# You normally don't need to do this if you run a ntp daemon.

## dogshu

/etc/conf.d/hwclock says that you don't need to set clock_systohc="YES" if you are running an ntp daemon.  I'm not sure that this comment is accurate.  All of my systems run ntp daemons.  When I set clock_systohc="no" my systems say that filesystems were mounted in the future on boot because the hardware clock is wrong.  When my systems are unable to contact an ntp server at boot time, their clocks are off.

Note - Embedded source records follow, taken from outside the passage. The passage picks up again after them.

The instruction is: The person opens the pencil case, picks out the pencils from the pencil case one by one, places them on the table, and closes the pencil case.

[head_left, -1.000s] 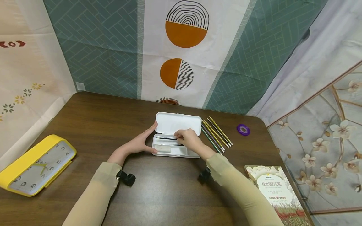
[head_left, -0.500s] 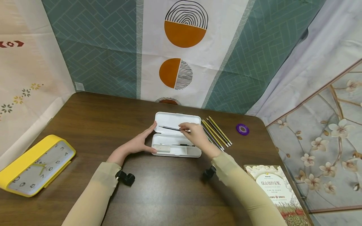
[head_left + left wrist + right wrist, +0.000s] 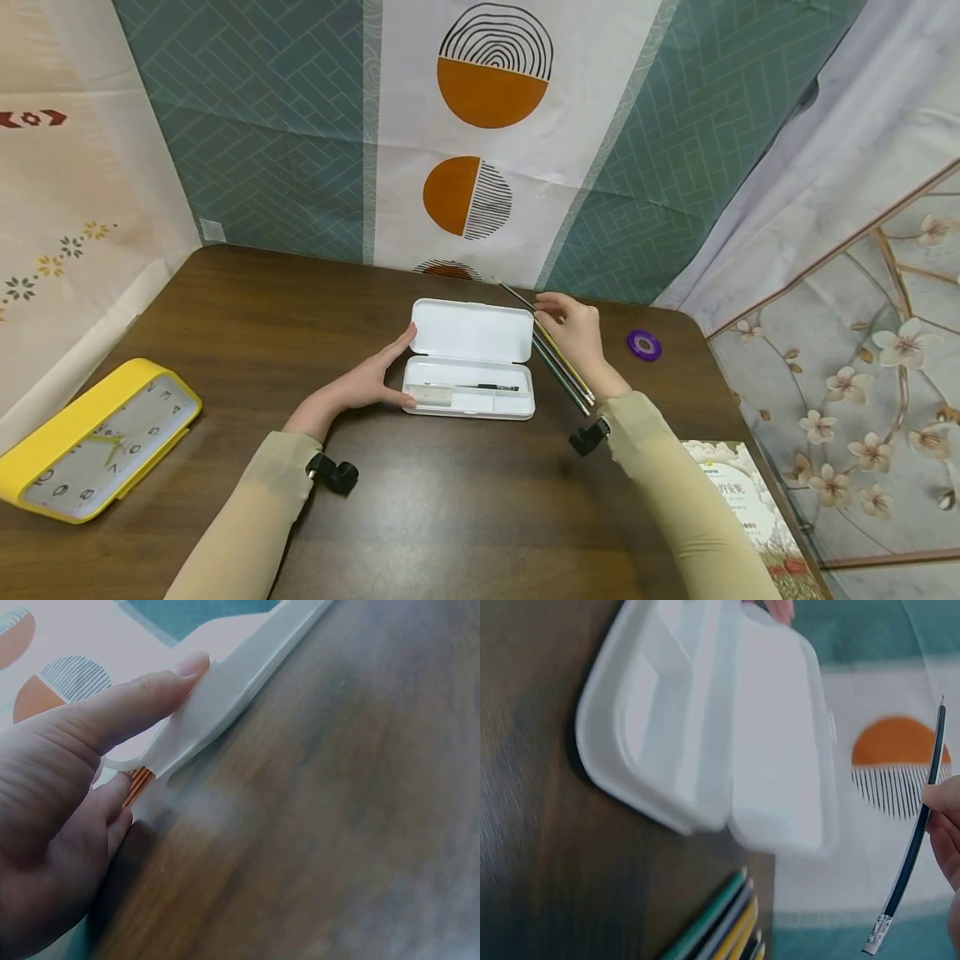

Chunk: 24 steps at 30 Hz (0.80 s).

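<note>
An opened white pencil case [image 3: 474,330] lies on the table in the head view, its lid folded back. My left hand [image 3: 363,382] spans its left end, fingers straight and spread. In the left wrist view the thumb rests on the case's wall [image 3: 202,712]. My right hand [image 3: 576,333] pinches a dark pencil [image 3: 916,844] between thumb and fingers, raised off the table beyond the case's right end. The pencil's eraser end points down in the right wrist view. Inside the case lie a whitish eraser [image 3: 432,395] and a thin black-and-clear pen [image 3: 497,387].
Several pencils [image 3: 727,922] lie side by side right of the case, partly hidden by my right hand in the head view. Farther right is a purple ring-shaped item [image 3: 644,345]. A yellow clock [image 3: 93,408] stands at left, and a book [image 3: 750,500] lies at right.
My right hand has lifted the dark pencil out of the case and carried it right and away, over the loose pencils. My left hand has stayed at the case's left end.
</note>
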### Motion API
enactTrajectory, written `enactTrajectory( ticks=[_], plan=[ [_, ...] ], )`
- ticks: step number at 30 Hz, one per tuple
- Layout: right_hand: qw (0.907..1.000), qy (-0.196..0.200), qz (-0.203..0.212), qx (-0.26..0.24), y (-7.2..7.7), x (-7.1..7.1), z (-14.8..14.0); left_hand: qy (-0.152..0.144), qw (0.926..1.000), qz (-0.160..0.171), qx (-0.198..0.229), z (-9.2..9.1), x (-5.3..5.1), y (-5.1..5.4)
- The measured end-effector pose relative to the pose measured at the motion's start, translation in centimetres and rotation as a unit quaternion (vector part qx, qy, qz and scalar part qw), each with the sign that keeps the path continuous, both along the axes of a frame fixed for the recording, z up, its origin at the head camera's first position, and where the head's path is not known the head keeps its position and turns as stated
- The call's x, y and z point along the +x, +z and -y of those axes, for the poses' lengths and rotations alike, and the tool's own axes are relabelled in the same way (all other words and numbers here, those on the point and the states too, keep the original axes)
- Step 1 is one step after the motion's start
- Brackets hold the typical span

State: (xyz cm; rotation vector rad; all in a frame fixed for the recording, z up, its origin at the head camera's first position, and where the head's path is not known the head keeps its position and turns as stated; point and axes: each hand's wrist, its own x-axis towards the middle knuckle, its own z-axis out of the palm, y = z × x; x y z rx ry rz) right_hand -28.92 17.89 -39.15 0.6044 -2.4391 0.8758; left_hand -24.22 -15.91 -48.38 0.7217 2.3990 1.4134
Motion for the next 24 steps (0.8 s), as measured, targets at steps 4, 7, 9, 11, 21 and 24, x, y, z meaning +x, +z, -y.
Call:
enactTrajectory(
  ticks=[4, 7, 9, 11, 21, 24],
  plan=[
    [0.9977, -0.05, 0.03, -0.035, 0.0, -1.0, -2.1, 0.0, 1.0, 0.0, 0.002, 0.0, 0.0, -0.1],
    [0.9938, -0.083, 0.055, -0.049, -0.1, -1.7, -3.6, 0.0, 1.0, 0.001, 0.002, 0.1, 0.0, -0.1],
    [0.991, -0.102, 0.07, -0.051, -0.3, -2.2, -4.7, -0.001, 1.0, 0.002, 0.002, 0.1, 0.0, -0.1],
    [0.9886, -0.116, 0.081, -0.052, -0.6, -2.5, -5.7, -0.001, 1.0, 0.002, 0.002, 0.1, 0.0, -0.1],
    [0.9757, -0.167, 0.136, -0.042, -3.1, -3.8, -9.8, 0.0, 1.0, -0.002, -0.003, 0.1, 0.0, -0.2],
    [0.9693, -0.182, 0.163, -0.033, -3.8, -3.9, -10.6, 0.001, 1.0, 0.0, -0.004, 0.0, -0.1, -0.2]
  ],
)
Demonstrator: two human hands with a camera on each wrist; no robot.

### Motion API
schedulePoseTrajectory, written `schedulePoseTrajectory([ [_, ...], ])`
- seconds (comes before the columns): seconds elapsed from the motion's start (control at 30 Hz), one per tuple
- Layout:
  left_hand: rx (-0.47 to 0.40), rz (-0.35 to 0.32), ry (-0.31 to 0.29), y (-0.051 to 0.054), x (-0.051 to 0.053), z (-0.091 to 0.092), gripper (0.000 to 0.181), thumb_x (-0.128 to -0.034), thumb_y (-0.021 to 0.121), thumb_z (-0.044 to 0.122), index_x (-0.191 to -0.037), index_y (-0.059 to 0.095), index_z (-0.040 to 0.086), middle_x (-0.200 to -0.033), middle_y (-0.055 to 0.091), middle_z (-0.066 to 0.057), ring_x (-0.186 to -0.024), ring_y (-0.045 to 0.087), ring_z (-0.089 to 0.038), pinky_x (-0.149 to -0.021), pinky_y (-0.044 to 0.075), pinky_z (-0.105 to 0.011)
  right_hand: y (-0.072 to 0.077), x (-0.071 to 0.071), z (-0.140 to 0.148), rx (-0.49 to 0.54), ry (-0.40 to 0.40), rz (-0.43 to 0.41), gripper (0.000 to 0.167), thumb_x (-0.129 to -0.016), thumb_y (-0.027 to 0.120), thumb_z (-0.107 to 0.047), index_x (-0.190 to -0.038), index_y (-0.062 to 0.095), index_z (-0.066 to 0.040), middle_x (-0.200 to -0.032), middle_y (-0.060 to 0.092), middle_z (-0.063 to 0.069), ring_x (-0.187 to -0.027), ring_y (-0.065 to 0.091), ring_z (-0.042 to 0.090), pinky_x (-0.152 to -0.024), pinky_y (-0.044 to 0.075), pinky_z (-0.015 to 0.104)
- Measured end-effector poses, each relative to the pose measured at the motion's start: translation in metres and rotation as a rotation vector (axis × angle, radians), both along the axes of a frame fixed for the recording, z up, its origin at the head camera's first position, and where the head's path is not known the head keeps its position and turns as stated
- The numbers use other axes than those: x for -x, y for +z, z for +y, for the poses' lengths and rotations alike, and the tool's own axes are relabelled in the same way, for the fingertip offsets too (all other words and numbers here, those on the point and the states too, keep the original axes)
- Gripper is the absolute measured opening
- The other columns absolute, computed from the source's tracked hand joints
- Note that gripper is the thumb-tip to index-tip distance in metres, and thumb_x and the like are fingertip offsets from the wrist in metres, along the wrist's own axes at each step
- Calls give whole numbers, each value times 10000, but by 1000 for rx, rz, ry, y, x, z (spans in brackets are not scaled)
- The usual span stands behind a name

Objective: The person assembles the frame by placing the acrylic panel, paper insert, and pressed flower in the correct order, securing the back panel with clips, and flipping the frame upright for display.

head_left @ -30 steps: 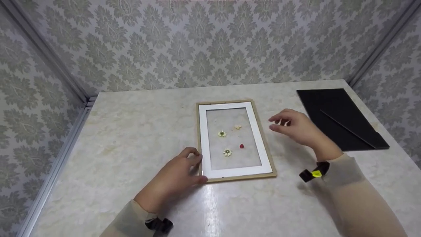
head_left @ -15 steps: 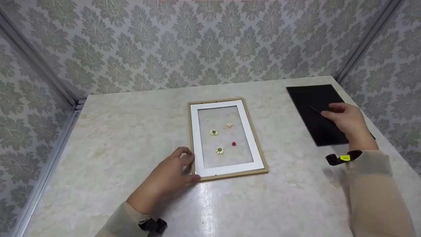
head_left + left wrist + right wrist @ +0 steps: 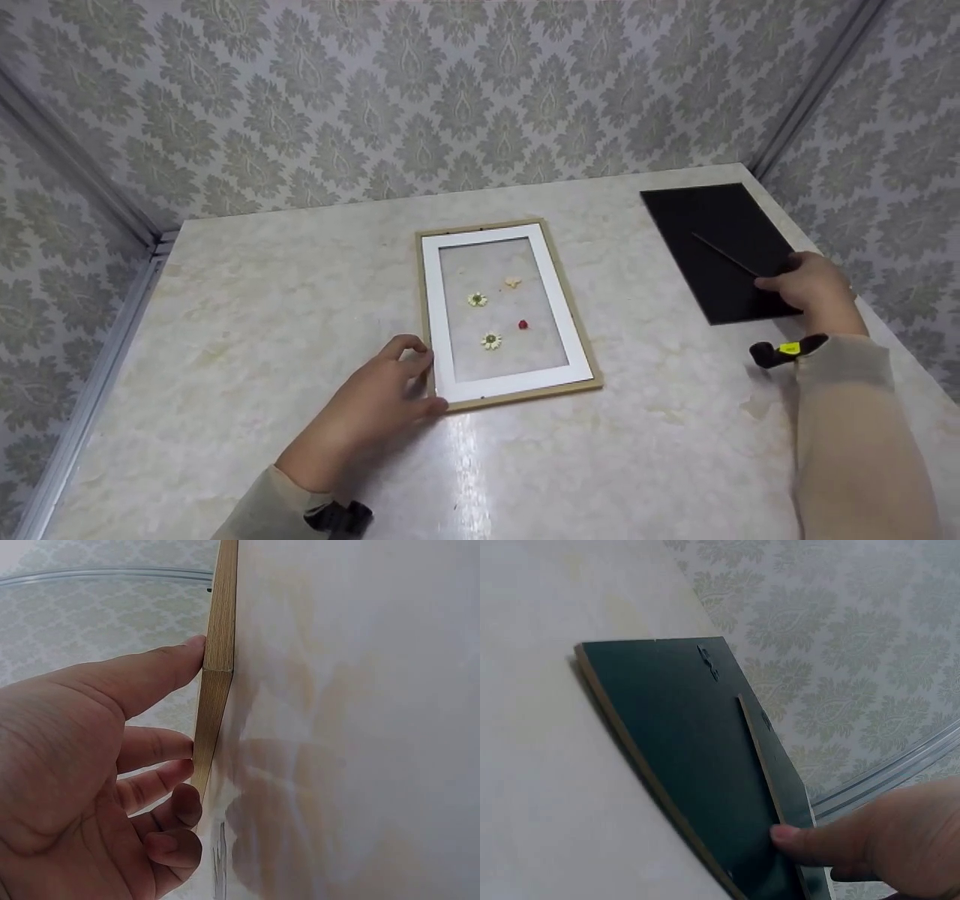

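A pale, marbled counter (image 3: 262, 315) with cream patches spreads across most of the frame, a streak of light shining on it at lower center. Behind it, across the top of the frame, rises a wall (image 3: 457, 97) papered in grey-green leafy damask, and matching side walls meet it at a left metal strip (image 3: 82, 154) and a right metal strip (image 3: 817, 82). The wooden frame (image 3: 525, 395) lies flat at the center, its white mat (image 3: 556, 300) bordering a clear pane with two white flowers, a peach blossom (image 3: 512, 282) and a red bud (image 3: 523, 325). The left hand (image 3: 379, 394) brackets the frame's lower left corner, thumb on the bottom edge, bent fingers against the side. At the right of the frame, the right hand (image 3: 817, 289) touches the black panel (image 3: 682, 225), thumb on its raised strut (image 3: 756, 744); its other fingers are mostly hidden, so I cannot tell whether it grips.
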State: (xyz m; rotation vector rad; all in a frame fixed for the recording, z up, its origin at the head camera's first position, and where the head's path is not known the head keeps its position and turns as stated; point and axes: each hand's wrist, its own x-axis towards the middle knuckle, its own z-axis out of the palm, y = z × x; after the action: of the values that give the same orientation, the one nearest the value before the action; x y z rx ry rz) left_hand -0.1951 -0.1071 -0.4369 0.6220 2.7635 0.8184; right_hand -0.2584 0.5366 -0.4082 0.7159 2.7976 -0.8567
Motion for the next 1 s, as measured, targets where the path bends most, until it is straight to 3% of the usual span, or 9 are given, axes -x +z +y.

Perhaps ntpd used to set the hardware clock, but no longer does?  This comment in /etc/conf.d/hwclock does not seem to be accurate.

----------

## AngelKnight

Yeah I think "badly drifting clocks" wasn't considered as "normal" by whomever wrote the comment  :Smile: 

----------

## dogshu

Is the hardware clock ever going to be set if clock_systohc="NO"?  It doesn't matter if the drift is significant or not.  If there is any drift at all the hardware clock will become wrong given enough time.  It seems to me that running ntpd is completely unrelated to syncing the hardware clock.

----------

## nlsa8z6zoz7lyih3ap

 *Quote:*   

> Is the hardware clock ever going to be set if clock_systohc="NO"?

 

My experience is that the hardware clock is not set under those circumstances. Also logic tells me the same thing.

 *Quote:*   

> It seems to me that running ntpd is completely unrelated to syncing the hardware clock

 

This is my experience too, although with the caveat that I use netdate rather than ntpd.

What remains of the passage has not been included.